There is No Identity, Only Christ

Justin Taylor links to a post by Terry Johnson:

 What happens when one or two aspects of our Christian identity get emphasized at the expense of others? What happens when we fail to keep the four central elements (sons, saints, servants, sinners) of our identity in tension with each other? Let’s see. 

Some have made “sons” and “saints” the message of the gospel and have neglected the categories of “servant” and “sinner.” The result has been a strong emphasis on our unchanging security as children of God and our safe status as “holy ones,” righteous in Christ. Many hurting souls have derived great comfort from this constant refrain. Those of “tender conscience,” to use the Puritan term, have found deep consolation in regular reminders of sonship and sainthood.

However, in the absence of an ongoing emphasis on “servant” and “sinner” the result too often has been complacency about duty, service, responsibility, and even about sin. “Don’t should me,” some preachers have been known to say. “There is nothing that I must do that will make God love me more. There is nothing that I have done that will make Him love me less,” these preachers rightly insist. Yet, they continue, “My Father is always pleased with me and never displeased. He sees me ‘in Christ,’ perfect and complete.“ Consequently, don’t tell me what I need to do. I don’t need to do anything – just bask in grace. When I fail, I’m loved and accepted. When I fall, I am safe and secure.

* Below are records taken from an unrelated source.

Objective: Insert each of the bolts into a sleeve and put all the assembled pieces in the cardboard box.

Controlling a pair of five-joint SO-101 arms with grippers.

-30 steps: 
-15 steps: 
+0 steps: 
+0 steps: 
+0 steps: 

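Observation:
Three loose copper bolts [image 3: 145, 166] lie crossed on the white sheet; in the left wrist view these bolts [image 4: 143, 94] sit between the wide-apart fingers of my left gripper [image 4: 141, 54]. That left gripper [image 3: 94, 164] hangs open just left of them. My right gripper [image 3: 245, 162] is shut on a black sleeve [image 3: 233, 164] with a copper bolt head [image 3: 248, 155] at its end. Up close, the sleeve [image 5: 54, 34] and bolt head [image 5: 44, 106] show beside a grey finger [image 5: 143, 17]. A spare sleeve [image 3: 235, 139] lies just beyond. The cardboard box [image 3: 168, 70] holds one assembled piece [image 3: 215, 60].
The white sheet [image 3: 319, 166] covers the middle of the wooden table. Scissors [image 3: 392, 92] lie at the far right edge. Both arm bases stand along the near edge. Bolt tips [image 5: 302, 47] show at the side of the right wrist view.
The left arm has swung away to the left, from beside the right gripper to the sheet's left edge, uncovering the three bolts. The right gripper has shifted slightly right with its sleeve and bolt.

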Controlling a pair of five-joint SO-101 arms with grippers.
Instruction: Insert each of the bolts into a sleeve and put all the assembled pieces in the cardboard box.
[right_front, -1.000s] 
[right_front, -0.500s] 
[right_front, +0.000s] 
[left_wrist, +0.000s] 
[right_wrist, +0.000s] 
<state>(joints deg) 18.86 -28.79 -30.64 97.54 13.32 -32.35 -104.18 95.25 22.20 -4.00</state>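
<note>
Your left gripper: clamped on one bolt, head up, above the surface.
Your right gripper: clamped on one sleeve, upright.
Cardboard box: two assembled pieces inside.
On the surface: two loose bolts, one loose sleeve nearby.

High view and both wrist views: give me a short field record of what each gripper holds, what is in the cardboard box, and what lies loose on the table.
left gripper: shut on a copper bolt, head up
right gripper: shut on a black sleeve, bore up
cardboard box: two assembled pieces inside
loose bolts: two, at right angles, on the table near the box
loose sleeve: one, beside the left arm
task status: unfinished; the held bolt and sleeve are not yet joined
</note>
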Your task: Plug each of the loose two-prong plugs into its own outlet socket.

The Christian life is not doing but being, being ‘in Christ.’”

I agree with the point almost entirely that Christianity is not wholly a state of being but that it has action associated with it - that is to say behavioral consequences, but I wonder if, in the modern era, discussing "identity" in Christ is the way to discuss this?

The actions involved in being a Christian as selfless acts - when we root our identity in them we are still, sadly, focused on self, and are therefore, to some extent, missing the point.  If we are acting in self-interest, even if the actions are sacrificial, we are somehow not quite getting it.  The key is in the phrase Christ uttered in the garden, "Not my will, but Thine."  It is not a question of Jesus deciding to do something for any selfish reason, there was no self-interest involved.  It is a question of Christ subsuming His will and identity to His father.

I fear that the modern age has so compromised the language that we are losing concepts that are important in the faith.  In order to "be heard" we have to actually compromise.  We must be hyper vigilant in how we make our points.